I guess she didn’t know about the evil that was residing in her husband’s heart because he didn’t have much use for my reading after she died. I didn’t consider it so strange that I had no nice memories of being a little one, no birthdays and the like.
Sometimes, when I thought really hard, there was the memory of a sound, a strange whistle or shriek that made my skin crawl so I tried not to think about it too much. Instead I smiled at myself in the mirror, looking at the pink cheeks scrubbed clean of rouge, my naturally almond shaped eyes bereft of the burnt cork I used to outline them. Hair brushed to a sheen and covered from chin to ankle in a soft cotton nightdress, I gawped at myself, for I looked the part of the innocent virgin pretty convincingly.
I sat on the edge of the brass bed, my fingers idly finding the pattern in the white coverlet atop it and waited, though I didn’t expect he would delay overlong. Men never did when it came to gettin’ their needs sought to.
Sure enough, pretty quick the door opened and he stepped through, glancing about the room before his eyes settled on me. The expression on his face was...sad? I couldn’t figure what he was thinking, so I waited in silence, like Madame had taught me. If he was one of those who liked to unburden himself before he unburdened himself, I just had to be patient.
He paced a moment, like he was gathering his thoughts and went to the table where there was a bottle. Sometimes they poured themselves a glass and sometimes they poured me one too. I didn’t like it much, the way it burned, but it did make everything fuzzy when I squinted, just like the belladonna.
He opened the bottle and then stopped, came over and sat next to me on the bed. I kept my eyes down, thinking he’d tell me where he wanted me to look. He cleared his throat, once, then once again and stood up quickly. He walked back to the table and, after pouring a drink, threw it back and cleared his throat once more.
“What is your name?” he asked me, something tangled in his voice. I looked up at him and he was staring intently at me.
“I am called La Petite.” He shook his head.
“No, not the name that woman downstairs gave you. What is the name your mother gave you?” I was confused, no one ever wanted to know my name. Sometimes men had a preference, something they wanted to call me because I reminded them of someone, but no one ever asked what my name had been before I came here. I thought back to the time before. Daddy always just called me girl. But mama, she called me...

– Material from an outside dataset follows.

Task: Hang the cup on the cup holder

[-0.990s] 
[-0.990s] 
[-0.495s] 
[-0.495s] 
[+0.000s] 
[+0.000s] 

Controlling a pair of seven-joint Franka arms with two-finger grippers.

“You can’t remember, can you?” He was there, on his knees beside the bed, as though he was about to pray, my hands in his. “You can’t remember because they never called you anything. Because they weren’t your parents. They lied to you, they used you. I’m so sorry it took me so long to find you but I have. And I’ve come to take you home.”
I never thought anything could make me feel as dizzy as the liquor did, but the room started spinning and my head started to hurt. The memory of that shrieking sound getting louder and louder until I couldn’t hear him anymore, his lips moving in a pale face with eyes as blue as september sapphires. And then darkness reached for me, and I fell gratefully into its quiet.